Riyadh, Saudi Arabia — United Carton H1 2025 profit dropped 57.4% to SAR 26.7 million, down from SAR 62.7 million in the same period last year, the company announced in a Tadawul filing. The decline occurred despite higher sales volumes.

Q2 Profit Drops 71% Year-on-Year

In Q2 2025, net profit fell sharply to SAR 8 million, marking a 71.4% drop from SAR 28.1 million in Q2 2024. Quarterly revenue increased 6.3% to SAR 335 million, but rising paper and raw material costs significantly reduced profit margins. Gross profit fell 31.3%, and net profit declined 56.9% compared to Q1 2025.

Short-term finance income provided limited relief from margin pressure. However, operating costs remained high due to ongoing paper market inflation.

Margins Under Pressure Despite Revenue Growth

For H1 2025, revenue rose 2.1% year-on-year to SAR 684.8 million, driven by volume growth in the corrugated and folding carton segments. Gross profit dropped 30.7% to SAR 92.7 million, while operating profit declined 54.7% to SAR 33.6 million.

Earnings per share fell to SAR 0.67 from SAR 1.57 in H1 2024. Still, shareholders’ equity rose 6.4% year-on-year to SAR 579.6 million, reflecting continued balance sheet strength.

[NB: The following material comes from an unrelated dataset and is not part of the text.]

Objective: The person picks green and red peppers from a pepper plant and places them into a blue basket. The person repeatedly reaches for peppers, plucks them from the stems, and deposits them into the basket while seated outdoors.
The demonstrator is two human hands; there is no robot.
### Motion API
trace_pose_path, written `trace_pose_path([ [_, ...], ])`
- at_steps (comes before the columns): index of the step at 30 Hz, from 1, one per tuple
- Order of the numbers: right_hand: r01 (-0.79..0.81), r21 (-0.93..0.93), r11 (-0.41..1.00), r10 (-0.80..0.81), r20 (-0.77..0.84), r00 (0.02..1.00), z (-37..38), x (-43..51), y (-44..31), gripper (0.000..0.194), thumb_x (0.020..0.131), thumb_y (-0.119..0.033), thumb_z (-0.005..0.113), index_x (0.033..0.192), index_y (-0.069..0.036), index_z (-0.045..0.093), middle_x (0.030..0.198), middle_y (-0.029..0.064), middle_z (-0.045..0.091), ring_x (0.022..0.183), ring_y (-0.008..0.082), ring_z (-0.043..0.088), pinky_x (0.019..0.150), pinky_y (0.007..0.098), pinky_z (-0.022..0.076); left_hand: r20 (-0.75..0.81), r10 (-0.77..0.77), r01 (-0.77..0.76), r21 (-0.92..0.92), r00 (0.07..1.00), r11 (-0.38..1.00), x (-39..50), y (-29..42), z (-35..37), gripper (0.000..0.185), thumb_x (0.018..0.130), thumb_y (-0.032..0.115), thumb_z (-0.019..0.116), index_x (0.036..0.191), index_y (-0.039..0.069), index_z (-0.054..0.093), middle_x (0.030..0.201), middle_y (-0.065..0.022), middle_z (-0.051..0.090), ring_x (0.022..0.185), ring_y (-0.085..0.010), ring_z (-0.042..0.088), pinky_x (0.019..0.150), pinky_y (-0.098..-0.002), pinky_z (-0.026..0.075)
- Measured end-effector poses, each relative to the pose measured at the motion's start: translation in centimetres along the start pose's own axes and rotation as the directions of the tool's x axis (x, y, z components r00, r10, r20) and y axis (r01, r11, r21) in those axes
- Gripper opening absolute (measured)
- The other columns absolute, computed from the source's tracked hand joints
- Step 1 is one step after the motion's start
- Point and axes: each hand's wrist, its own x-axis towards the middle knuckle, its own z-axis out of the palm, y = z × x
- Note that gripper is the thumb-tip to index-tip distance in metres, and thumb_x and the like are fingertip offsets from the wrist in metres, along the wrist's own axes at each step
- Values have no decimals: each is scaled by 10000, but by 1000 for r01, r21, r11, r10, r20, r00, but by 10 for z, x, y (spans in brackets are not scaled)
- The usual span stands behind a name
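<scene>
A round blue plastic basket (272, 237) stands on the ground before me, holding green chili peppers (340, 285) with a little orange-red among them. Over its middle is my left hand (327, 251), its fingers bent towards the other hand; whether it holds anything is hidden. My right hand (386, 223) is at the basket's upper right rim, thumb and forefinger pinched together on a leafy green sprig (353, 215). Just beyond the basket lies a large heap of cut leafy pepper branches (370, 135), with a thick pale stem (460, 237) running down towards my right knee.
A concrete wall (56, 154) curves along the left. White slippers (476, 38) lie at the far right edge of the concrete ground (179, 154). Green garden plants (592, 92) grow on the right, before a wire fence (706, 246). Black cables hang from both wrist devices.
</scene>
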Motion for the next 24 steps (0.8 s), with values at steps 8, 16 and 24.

What This Means for Investors

  • Cost-driven pressure: Paper inflation is squeezing margins across the sector.
  • Resilient volumes: Sales continue to grow despite falling profits.
  • Equity support: A solid balance sheet helps weather earnings volatility.
  • Outlook hinges on input trends: Future margins depend on raw material costs.

 

 

THE SAUDI STANDARD’S VIEW: United Carton’s Profit Decline Highlights Industry Exposure to Global Input Volatility

United Carton H1 2025 profit fell sharply, but the results reflect more than just a drop in earnings—they highlight how packaging manufacturers are exposed to global commodity cycles.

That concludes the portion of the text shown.